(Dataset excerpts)
Content starts

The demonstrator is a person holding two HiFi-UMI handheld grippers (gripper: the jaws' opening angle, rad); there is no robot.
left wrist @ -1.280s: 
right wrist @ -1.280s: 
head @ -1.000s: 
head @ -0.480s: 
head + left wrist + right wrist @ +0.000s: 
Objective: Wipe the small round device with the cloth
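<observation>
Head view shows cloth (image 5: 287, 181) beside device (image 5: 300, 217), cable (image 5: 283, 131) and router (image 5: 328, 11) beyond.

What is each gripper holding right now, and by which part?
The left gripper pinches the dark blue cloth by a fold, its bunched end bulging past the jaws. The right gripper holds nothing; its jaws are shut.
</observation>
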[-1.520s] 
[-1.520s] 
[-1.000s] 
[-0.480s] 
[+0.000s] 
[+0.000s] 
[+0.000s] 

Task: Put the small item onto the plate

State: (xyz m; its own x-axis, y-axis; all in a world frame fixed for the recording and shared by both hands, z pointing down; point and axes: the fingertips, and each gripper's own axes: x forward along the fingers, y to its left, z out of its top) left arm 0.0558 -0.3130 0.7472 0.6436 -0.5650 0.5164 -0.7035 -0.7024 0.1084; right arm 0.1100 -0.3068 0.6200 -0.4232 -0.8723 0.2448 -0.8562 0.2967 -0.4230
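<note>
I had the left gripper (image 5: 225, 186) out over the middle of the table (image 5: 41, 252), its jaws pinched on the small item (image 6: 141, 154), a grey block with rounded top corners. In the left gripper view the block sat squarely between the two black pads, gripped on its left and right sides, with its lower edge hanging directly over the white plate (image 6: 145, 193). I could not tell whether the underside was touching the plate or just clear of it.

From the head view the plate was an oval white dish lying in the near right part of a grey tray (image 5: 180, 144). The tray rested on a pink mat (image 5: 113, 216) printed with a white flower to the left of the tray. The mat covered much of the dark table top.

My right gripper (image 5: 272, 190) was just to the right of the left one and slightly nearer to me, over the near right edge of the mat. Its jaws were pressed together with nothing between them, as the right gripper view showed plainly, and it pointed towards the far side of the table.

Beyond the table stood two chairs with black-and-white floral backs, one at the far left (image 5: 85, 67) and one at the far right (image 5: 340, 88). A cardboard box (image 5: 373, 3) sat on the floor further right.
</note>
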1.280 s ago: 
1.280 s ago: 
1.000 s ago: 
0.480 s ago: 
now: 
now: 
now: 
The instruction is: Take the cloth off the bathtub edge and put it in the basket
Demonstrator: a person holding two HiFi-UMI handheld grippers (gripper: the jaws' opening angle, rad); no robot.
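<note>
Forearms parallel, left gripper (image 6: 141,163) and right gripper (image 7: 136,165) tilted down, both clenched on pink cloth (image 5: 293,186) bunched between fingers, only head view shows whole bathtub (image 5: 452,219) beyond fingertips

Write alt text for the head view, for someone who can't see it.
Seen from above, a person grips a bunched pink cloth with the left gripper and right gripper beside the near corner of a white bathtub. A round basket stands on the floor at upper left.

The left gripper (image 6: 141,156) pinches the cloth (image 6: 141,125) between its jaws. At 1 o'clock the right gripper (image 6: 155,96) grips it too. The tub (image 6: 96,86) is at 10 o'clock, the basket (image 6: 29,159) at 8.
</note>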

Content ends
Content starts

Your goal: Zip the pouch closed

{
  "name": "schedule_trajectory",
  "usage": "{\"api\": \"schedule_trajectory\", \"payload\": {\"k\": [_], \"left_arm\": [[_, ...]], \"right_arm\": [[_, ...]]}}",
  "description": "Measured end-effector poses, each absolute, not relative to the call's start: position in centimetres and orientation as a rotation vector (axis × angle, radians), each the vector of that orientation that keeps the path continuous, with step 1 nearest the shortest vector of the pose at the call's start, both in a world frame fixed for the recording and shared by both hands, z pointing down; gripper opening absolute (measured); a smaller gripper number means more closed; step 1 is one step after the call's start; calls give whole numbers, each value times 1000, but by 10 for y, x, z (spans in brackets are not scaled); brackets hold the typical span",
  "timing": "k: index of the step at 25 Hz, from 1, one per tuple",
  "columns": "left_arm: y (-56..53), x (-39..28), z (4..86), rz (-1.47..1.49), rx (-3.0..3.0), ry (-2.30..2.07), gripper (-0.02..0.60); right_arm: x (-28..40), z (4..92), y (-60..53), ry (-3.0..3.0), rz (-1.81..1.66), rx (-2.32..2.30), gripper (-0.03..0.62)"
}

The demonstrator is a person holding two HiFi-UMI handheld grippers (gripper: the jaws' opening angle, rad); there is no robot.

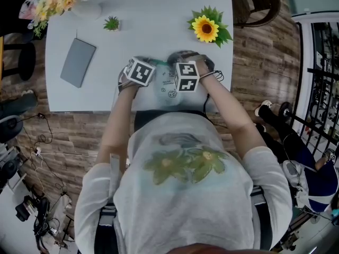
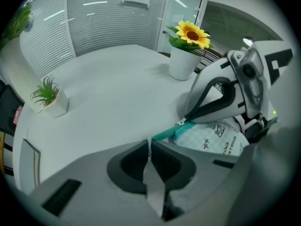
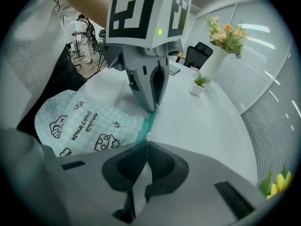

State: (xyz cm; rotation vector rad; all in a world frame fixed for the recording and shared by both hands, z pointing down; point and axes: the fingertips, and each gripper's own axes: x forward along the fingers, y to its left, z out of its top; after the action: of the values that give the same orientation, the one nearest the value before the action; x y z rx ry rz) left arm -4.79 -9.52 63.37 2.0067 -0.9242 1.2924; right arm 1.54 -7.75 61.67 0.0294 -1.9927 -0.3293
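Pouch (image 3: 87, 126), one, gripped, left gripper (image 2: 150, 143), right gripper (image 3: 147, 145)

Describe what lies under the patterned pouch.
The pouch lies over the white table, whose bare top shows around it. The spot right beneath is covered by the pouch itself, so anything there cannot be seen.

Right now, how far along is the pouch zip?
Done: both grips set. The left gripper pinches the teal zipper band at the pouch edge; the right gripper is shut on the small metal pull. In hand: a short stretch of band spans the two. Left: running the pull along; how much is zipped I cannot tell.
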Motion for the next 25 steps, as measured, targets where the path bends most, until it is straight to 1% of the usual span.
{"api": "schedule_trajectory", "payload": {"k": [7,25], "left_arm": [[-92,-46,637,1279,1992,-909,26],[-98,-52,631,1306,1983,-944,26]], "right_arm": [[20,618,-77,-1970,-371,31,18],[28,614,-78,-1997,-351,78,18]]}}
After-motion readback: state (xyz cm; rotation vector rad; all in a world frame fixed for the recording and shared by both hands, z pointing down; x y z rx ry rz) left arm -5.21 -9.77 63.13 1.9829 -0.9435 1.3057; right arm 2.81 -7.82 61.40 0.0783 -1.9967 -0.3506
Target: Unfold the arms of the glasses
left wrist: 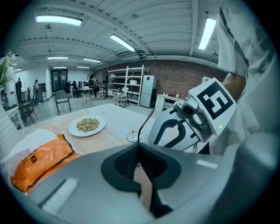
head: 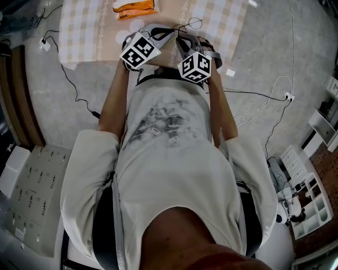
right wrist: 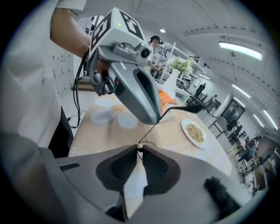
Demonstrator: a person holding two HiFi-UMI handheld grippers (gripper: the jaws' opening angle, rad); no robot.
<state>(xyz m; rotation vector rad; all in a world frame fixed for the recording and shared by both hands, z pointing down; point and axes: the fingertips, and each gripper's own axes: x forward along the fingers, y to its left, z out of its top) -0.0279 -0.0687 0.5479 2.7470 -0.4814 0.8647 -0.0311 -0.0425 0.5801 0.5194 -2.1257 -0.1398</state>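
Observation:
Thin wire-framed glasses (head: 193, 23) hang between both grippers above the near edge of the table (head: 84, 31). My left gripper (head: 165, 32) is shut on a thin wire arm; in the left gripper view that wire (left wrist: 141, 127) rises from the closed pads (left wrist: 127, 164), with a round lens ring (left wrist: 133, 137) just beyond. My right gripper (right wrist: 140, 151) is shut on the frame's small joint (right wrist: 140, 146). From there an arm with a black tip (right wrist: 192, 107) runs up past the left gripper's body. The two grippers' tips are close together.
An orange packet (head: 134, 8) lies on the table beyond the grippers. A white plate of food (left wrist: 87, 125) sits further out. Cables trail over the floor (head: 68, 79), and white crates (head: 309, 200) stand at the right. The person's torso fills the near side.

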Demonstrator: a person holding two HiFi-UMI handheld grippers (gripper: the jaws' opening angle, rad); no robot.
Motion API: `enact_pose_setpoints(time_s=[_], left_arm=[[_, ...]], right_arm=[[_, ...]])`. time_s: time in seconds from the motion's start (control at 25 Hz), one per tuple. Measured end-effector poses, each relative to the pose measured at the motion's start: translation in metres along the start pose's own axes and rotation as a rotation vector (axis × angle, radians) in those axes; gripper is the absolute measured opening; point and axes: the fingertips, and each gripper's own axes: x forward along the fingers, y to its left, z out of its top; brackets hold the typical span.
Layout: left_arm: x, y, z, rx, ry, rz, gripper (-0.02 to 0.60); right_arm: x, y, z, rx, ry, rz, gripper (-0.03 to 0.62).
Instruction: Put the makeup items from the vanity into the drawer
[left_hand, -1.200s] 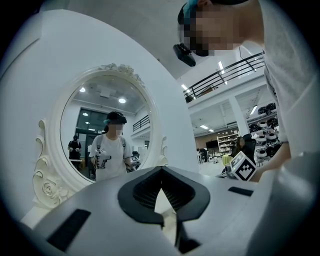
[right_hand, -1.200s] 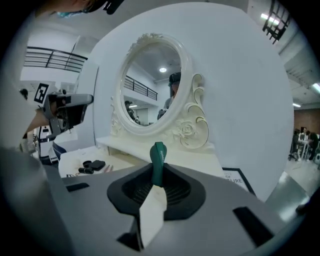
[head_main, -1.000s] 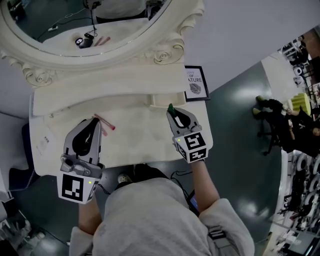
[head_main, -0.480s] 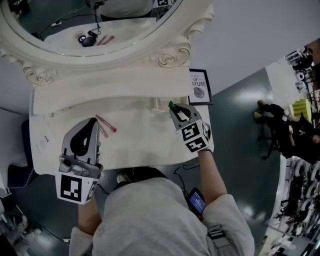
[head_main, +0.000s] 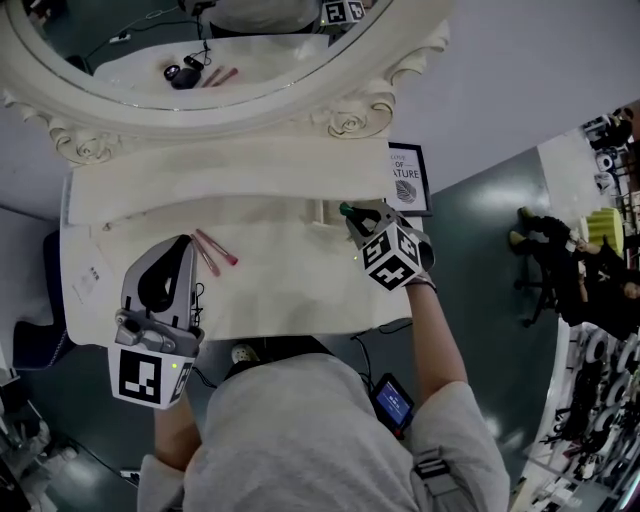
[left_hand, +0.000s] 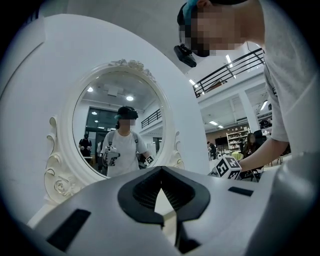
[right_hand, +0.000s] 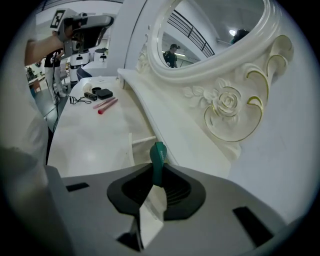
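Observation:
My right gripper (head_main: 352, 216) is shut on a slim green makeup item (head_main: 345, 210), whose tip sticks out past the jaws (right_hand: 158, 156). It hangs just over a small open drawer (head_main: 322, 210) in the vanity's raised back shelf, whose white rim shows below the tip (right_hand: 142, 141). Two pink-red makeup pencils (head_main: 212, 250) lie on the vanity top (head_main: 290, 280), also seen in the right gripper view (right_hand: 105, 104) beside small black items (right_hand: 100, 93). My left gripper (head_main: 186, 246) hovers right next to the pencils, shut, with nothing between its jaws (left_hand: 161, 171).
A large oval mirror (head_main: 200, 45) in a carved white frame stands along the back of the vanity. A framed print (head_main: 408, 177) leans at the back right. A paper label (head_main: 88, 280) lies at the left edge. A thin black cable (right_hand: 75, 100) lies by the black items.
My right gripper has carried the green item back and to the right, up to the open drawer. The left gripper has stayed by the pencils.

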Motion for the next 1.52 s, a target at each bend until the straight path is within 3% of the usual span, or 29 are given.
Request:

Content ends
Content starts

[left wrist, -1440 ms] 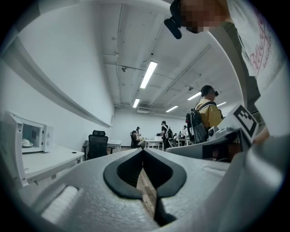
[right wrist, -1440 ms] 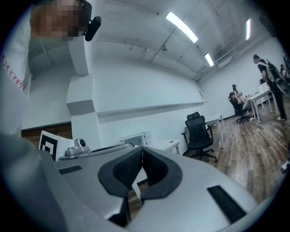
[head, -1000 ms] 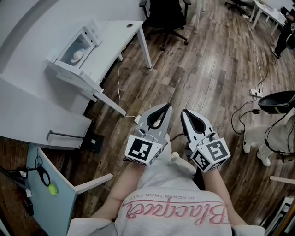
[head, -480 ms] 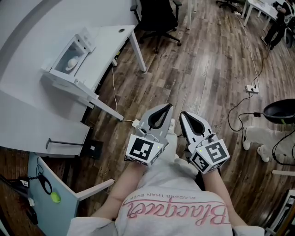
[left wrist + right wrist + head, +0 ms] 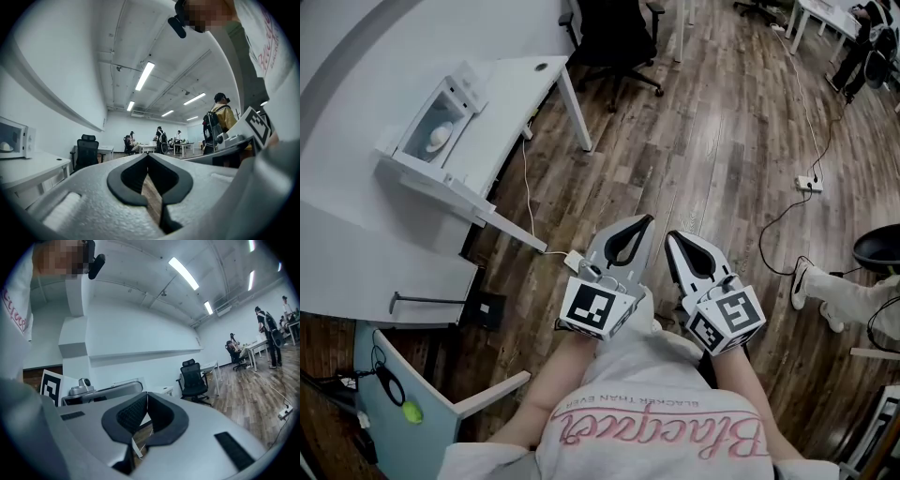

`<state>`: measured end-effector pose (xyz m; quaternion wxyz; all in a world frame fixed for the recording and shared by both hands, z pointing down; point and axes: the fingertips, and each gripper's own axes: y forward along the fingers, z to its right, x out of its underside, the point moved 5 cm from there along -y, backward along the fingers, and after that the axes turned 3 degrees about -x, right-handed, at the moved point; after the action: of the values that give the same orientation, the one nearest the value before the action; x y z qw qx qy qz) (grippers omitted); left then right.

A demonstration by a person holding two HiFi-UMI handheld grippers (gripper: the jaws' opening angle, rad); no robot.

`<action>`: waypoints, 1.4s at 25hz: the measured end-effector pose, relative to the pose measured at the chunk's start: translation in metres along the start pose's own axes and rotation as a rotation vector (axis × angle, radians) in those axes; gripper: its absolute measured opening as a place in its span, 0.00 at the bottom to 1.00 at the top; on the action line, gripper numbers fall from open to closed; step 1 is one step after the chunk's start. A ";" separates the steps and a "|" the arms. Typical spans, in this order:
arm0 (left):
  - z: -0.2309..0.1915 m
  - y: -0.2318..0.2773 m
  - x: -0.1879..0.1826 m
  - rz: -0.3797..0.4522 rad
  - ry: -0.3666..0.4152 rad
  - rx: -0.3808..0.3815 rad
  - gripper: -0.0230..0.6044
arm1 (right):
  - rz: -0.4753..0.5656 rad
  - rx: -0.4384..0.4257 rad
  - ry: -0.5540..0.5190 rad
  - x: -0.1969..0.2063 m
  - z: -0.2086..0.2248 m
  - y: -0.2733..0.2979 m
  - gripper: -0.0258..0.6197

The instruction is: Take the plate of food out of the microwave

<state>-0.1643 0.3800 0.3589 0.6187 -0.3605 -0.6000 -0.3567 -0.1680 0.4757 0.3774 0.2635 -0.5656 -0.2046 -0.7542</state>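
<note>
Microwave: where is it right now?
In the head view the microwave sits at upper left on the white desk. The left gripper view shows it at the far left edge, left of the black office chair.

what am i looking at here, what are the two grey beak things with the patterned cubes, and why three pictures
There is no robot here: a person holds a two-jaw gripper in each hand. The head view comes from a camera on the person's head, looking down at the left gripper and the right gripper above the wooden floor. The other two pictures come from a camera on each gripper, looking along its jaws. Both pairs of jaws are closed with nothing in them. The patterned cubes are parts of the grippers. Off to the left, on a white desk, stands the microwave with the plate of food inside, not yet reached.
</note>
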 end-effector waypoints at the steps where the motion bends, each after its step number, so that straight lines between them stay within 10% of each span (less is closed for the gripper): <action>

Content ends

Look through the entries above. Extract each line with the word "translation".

Motion API: `enact_pose_setpoints(time_s=[_], left_arm=[[_, ...]], right_arm=[[_, ...]])`. time_s: time in seconds from the motion's start (control at 25 Hz), one per tuple. Measured end-effector poses, each relative to the pose measured at the motion's start: translation in metres along the start pose's own axes and rotation as a rotation vector (axis × angle, radians) in those axes; gripper is the absolute measured opening; point and axes: the fingertips, and each gripper's own axes: x forward along the fingers, y to its left, z out of its top; brackets hold the typical span.
`<action>`: waypoints, 1.4s at 25hz: the measured end-effector pose, relative to the pose measured at the chunk's start: translation in metres along the start pose's own axes and rotation as a rotation vector (axis × angle, radians) in those axes; gripper: its absolute measured opening as a place in its span, 0.00 at the bottom to 1.00 at the top; on the action line, gripper numbers fall from open to closed; step 1 is one step after the chunk's start. A ";" separates the steps and a "|" the arms. Typical spans, in this order:

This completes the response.